= Exercise requirements =
If a line of the listing contains the string "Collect", return that line.

= Exercise data =
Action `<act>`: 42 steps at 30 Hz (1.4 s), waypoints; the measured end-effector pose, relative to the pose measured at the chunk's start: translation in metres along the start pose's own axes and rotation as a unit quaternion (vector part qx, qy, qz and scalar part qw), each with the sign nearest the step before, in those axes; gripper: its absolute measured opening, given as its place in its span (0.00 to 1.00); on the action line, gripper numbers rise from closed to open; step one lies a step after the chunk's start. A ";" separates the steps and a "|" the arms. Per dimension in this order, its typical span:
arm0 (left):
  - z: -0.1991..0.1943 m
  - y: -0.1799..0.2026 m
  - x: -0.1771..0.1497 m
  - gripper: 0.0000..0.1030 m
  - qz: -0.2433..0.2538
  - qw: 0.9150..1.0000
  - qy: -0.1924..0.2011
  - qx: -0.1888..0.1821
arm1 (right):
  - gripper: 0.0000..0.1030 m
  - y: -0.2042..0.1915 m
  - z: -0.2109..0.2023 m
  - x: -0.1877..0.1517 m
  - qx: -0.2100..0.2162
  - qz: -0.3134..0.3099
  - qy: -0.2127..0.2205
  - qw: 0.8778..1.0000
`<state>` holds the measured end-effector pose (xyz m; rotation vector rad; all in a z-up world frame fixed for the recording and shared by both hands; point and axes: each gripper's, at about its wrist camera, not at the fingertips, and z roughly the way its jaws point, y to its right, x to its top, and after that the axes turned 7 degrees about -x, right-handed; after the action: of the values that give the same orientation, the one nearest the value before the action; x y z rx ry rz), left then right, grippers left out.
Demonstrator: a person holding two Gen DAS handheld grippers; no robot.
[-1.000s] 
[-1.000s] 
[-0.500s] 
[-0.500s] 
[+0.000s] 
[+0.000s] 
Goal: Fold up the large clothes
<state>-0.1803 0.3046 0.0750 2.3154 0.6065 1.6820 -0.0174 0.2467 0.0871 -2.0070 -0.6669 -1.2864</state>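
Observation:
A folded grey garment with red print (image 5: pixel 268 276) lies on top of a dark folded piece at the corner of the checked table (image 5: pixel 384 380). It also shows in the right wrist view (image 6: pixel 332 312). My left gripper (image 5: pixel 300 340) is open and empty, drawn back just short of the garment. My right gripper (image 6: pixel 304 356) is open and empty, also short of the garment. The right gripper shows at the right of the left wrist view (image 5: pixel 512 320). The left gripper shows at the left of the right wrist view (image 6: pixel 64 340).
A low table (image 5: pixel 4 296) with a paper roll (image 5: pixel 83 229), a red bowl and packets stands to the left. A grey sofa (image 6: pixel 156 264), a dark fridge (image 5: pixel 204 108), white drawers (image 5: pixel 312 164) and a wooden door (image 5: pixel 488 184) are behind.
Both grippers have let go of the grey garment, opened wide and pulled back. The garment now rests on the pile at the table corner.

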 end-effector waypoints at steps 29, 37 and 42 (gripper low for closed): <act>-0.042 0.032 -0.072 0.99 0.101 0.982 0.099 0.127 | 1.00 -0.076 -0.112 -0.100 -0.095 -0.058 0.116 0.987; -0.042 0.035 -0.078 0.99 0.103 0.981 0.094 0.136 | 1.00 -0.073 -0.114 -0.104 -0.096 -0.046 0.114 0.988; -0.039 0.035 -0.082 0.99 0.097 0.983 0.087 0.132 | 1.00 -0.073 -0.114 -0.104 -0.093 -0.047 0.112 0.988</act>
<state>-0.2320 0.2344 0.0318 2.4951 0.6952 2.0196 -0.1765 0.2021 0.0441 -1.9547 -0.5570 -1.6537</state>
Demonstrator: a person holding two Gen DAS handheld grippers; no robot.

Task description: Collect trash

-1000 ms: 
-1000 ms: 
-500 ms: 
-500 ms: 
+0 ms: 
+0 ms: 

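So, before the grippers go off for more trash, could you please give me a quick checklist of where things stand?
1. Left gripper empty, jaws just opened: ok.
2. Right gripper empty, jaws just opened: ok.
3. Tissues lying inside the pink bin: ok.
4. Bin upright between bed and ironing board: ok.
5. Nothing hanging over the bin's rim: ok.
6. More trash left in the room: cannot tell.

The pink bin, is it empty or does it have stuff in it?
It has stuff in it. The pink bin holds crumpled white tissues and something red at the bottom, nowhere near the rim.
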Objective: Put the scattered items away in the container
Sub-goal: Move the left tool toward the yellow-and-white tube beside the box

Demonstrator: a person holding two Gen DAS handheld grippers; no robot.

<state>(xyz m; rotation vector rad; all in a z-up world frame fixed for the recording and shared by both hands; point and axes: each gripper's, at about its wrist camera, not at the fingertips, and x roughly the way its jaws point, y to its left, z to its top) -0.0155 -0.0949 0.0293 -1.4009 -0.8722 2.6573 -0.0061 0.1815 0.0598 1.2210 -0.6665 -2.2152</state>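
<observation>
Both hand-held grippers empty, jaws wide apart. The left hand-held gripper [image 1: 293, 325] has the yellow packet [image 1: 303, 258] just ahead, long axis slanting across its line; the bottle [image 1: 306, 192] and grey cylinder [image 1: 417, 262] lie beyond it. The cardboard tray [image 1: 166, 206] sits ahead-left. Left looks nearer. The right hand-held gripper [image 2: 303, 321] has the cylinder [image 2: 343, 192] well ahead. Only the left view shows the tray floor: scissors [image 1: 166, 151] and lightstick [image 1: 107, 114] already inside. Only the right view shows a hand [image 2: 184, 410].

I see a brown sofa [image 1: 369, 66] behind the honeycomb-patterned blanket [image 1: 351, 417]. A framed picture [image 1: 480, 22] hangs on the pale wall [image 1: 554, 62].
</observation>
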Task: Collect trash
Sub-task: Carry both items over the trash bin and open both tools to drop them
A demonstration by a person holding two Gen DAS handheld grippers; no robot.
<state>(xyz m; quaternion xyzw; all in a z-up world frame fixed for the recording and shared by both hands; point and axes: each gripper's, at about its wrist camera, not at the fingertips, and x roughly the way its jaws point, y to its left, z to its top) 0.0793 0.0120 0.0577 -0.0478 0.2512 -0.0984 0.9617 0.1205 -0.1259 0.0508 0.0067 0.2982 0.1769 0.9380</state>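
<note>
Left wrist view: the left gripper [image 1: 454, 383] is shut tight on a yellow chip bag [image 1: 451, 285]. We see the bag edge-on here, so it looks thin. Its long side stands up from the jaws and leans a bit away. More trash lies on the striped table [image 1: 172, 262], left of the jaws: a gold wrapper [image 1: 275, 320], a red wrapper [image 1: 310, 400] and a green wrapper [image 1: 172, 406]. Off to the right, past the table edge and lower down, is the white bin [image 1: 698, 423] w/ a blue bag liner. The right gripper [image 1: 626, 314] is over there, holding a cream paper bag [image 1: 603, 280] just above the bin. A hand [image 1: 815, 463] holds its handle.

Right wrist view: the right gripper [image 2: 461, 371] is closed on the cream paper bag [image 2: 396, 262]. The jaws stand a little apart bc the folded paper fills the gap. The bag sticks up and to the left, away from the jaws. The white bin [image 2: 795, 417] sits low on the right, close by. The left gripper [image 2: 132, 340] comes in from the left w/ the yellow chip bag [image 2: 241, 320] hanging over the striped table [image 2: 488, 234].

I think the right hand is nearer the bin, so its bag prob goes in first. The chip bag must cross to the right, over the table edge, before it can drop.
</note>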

= Result =
Task description: Collect trash
Task: Collect trash

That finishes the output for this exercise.